The current controversy over Ordinance 2020-02 is due to people reading the definitions in the revised ordinance and misunderstanding them or taking them out of context, he said.
Gregg’s opponent for Seat 2, Cheryl Meads, says that while previously submerged lands and tidal mangroves were excluded from those definitions, and thus are not calculated in the acreage of a property, the ordinance has changed so that property is now considered larger than it has been historically. If a property has 1 acre of submerged land and 1 acre of upland, it was previously considered a 1-acre property. Now, it is a 2-acre property, she said. This could result in more development being placed on the same property because it is larger, she said. This could increase the amount of residential development (density) or commercial development (intensity) for a piece of property.
Additionally, if one dwelling unit per acre is allowed on a property, and that property is now considered 2 acres instead of 1 acre, two units would be allowed instead of one, she said.

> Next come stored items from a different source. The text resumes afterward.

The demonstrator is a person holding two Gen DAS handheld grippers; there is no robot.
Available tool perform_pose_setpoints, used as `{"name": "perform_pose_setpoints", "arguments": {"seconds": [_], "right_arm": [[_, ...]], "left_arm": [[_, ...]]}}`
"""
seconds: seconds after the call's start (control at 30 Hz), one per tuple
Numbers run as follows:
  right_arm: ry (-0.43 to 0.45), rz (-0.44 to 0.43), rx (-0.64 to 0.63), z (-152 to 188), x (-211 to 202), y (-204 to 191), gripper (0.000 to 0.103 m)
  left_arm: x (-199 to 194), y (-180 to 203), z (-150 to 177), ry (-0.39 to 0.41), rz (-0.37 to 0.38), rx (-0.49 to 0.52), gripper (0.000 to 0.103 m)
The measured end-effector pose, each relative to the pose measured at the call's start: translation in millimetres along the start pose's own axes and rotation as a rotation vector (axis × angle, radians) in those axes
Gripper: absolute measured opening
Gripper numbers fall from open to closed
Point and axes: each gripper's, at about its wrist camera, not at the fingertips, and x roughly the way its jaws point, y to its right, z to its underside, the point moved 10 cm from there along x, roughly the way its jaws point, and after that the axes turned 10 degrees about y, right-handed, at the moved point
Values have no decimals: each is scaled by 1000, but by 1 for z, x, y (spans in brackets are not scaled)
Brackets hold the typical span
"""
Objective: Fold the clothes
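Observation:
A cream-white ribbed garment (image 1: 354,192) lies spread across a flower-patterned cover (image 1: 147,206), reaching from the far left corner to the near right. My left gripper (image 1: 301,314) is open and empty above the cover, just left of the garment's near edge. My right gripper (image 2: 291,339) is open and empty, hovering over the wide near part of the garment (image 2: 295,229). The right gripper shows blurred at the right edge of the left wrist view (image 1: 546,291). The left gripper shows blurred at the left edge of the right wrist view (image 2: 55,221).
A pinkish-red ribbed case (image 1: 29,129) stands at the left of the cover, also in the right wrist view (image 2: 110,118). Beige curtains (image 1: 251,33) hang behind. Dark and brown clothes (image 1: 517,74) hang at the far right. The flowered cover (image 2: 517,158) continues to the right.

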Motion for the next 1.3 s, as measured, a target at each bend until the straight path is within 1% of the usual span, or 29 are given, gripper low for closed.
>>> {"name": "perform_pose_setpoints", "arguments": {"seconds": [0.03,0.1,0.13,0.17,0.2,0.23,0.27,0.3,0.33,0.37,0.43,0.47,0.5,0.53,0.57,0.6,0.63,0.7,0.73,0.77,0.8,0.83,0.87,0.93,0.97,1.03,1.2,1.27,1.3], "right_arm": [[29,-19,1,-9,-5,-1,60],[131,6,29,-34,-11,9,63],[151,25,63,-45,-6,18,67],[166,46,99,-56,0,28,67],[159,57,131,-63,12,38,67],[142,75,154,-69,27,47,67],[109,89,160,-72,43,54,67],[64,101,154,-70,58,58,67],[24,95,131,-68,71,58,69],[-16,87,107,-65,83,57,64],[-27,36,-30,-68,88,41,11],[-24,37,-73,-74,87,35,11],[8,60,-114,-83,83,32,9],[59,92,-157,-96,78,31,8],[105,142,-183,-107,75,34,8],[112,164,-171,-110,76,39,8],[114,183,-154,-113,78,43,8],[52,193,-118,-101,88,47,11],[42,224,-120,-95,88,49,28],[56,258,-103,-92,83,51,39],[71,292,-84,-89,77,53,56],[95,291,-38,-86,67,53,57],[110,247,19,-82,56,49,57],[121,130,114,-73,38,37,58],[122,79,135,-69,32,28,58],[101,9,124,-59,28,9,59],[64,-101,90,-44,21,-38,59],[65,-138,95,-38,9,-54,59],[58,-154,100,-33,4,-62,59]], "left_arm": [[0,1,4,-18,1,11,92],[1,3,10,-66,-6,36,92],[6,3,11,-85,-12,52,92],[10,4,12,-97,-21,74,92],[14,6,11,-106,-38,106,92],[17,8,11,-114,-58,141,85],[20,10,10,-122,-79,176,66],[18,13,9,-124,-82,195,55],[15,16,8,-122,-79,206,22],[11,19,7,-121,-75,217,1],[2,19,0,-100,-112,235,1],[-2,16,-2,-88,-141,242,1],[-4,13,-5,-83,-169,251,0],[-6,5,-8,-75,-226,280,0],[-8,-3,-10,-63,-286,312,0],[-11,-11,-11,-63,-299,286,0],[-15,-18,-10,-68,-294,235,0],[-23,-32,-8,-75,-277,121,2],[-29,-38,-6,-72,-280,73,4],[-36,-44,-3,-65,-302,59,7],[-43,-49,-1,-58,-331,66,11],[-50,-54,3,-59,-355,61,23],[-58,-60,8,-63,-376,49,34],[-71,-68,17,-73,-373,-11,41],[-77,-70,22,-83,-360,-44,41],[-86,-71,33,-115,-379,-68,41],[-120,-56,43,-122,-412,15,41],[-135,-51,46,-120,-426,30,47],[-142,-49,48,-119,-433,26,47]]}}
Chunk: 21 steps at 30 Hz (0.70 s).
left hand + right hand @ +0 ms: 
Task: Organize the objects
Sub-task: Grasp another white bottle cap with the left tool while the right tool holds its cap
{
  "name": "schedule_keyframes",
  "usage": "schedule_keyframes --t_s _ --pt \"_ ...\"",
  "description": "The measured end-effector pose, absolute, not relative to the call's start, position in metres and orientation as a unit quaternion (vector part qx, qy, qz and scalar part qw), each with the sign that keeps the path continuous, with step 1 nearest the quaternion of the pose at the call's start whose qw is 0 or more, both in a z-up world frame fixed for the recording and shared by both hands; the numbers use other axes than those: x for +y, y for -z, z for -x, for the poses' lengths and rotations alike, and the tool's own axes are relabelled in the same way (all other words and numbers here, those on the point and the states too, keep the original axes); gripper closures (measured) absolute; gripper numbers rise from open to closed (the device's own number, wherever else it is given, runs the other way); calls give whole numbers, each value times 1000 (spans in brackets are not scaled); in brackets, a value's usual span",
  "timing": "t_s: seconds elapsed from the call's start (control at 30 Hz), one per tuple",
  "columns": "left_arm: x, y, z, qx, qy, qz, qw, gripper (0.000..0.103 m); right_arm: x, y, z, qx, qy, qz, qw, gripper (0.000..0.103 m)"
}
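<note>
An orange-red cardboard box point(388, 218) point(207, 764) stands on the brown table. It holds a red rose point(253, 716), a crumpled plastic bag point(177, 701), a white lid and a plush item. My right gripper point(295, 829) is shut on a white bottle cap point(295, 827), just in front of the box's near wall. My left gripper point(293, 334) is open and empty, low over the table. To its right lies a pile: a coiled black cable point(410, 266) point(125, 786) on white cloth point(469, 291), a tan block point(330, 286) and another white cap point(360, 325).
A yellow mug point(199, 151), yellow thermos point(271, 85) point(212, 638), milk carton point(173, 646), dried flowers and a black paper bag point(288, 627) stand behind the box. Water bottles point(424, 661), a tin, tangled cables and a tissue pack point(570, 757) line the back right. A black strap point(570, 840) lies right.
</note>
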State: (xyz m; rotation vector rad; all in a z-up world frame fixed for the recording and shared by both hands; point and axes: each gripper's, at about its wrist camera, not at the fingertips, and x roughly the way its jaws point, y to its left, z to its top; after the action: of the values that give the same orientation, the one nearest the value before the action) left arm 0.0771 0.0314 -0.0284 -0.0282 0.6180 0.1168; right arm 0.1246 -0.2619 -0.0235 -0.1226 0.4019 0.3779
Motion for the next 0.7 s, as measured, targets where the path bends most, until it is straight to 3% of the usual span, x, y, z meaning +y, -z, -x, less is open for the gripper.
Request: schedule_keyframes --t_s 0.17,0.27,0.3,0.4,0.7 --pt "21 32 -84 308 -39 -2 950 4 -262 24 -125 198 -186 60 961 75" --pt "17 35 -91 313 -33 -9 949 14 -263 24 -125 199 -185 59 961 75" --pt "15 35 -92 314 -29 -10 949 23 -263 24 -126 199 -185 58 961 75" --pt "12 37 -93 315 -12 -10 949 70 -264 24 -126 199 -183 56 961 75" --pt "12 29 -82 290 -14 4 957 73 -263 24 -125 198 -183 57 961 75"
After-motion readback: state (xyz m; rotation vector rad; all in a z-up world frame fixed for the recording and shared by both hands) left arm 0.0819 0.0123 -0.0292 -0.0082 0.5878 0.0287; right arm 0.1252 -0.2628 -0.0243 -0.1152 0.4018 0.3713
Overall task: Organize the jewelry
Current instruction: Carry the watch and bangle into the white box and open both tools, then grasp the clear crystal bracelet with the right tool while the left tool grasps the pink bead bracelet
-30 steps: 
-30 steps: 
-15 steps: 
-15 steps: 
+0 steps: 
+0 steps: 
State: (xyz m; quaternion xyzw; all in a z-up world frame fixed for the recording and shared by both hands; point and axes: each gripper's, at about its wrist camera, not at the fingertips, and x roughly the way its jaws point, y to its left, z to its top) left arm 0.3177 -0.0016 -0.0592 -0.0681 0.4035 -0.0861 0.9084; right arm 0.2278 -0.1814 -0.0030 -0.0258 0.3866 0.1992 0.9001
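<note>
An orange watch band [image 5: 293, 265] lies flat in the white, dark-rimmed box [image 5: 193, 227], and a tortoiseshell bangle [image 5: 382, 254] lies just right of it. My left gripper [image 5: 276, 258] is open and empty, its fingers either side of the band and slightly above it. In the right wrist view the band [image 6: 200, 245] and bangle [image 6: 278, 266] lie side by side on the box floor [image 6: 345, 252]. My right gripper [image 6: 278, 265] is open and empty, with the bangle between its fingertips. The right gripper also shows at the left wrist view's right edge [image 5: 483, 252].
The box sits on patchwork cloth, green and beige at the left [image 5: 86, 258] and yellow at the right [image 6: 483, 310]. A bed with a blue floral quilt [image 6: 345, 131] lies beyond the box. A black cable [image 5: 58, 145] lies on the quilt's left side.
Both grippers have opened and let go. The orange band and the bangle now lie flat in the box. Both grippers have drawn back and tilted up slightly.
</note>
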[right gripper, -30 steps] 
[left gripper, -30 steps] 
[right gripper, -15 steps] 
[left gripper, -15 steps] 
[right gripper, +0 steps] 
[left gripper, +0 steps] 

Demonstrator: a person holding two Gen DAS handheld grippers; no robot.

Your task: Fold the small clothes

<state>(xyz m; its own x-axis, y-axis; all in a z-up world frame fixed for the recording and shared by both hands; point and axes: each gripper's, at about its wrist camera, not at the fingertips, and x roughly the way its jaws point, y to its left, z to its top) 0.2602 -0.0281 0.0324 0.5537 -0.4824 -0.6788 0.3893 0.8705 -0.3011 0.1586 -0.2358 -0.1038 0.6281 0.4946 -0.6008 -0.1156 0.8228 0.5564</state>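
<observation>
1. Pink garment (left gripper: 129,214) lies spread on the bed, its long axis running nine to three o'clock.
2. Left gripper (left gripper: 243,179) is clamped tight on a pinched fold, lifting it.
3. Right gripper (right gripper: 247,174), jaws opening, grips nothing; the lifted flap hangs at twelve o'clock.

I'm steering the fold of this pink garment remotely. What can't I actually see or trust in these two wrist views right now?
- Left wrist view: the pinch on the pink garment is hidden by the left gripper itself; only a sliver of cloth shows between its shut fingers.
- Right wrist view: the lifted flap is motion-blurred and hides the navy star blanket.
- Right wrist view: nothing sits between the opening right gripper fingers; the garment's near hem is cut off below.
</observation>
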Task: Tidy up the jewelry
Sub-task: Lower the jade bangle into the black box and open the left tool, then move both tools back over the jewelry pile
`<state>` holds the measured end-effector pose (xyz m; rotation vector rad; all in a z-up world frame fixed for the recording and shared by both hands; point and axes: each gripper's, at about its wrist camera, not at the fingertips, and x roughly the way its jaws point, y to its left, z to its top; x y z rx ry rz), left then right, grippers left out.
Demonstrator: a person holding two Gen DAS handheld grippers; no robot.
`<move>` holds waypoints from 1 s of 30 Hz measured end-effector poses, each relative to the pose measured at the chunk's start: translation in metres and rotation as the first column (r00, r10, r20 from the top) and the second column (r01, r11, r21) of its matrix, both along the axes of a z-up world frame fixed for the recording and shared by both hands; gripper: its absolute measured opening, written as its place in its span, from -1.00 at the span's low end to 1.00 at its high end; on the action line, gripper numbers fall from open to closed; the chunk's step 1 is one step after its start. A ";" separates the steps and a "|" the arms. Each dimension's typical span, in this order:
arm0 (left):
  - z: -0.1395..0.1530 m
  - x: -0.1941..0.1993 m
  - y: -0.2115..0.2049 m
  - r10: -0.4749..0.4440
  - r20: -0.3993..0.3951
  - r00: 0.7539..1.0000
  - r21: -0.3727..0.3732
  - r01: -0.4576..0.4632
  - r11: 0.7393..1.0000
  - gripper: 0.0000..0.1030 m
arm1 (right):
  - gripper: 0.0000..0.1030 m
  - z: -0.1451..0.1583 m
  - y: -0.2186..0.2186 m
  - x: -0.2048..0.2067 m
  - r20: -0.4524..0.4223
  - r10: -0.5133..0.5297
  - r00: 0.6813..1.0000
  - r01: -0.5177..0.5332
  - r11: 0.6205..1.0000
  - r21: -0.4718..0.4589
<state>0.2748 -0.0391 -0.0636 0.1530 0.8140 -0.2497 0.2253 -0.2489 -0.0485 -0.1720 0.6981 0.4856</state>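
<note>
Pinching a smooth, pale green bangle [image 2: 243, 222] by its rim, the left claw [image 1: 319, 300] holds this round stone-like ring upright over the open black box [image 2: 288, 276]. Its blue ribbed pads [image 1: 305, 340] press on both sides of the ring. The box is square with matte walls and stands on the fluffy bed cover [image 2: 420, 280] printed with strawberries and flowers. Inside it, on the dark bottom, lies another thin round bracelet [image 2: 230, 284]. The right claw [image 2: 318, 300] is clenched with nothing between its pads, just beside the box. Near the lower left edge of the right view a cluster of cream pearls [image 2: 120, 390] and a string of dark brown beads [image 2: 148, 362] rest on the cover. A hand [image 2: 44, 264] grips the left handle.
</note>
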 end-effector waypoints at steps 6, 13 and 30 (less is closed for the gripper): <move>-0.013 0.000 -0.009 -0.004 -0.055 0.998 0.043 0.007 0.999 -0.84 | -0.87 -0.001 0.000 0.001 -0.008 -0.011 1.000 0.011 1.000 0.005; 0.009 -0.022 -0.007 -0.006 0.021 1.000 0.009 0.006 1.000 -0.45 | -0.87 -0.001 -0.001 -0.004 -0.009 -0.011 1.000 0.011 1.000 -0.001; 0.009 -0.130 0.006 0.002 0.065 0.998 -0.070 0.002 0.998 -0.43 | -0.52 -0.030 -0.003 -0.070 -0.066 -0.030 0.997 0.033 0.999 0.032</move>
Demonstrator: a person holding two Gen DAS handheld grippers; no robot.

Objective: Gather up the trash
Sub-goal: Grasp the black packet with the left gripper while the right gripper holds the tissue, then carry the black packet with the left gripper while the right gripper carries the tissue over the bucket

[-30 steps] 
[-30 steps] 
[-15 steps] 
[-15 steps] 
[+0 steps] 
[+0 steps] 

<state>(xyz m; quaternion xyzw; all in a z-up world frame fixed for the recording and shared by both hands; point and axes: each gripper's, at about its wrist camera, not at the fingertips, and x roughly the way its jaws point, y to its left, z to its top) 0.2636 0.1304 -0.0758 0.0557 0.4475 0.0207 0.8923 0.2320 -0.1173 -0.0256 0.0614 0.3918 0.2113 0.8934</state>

Meads also objects to the removal of the vacant residential lot requirement.
“Instead of requiring residential TDRs to be sent to empty lots, and decreasing the amount of future takings claims, TDRs can go to almost any residential or mixed-use property, whether developed or not,” she said. “Coupled with the expansion of ‘lot area,’ the property may have increased residential density and can now seek additional residential units.”
Meads said these residential units could metamorphose into “multimillion-dollar weekly vacation rental resorts.” So, a few developers make lots of money while village residents are on the hook for purchasing vacant lands that can’t be built upon.
If elected, Meads plans to ask the state to help determine how many of the 700 lots are environmentally-sensitive and could not be built upon to better assess the number of potential takings claims.
Gregg says the county and state should be responsible for paying those claims.
“I want to make sure that those owners of vacant properties who are denied reasonable use of their property are treated fairly on their claims without imposing a catastrophic financial burden on the village government and taxpayers,” he posted on his website. “In my view, all of the responsibility and liability for these claims should rest with Monroe County and the state of Florida for creating all of the regulations at issue long before the village incorporated in 1997.
“We are way overdeveloped. But, people have constitutional rights. The trick is how to balance that.”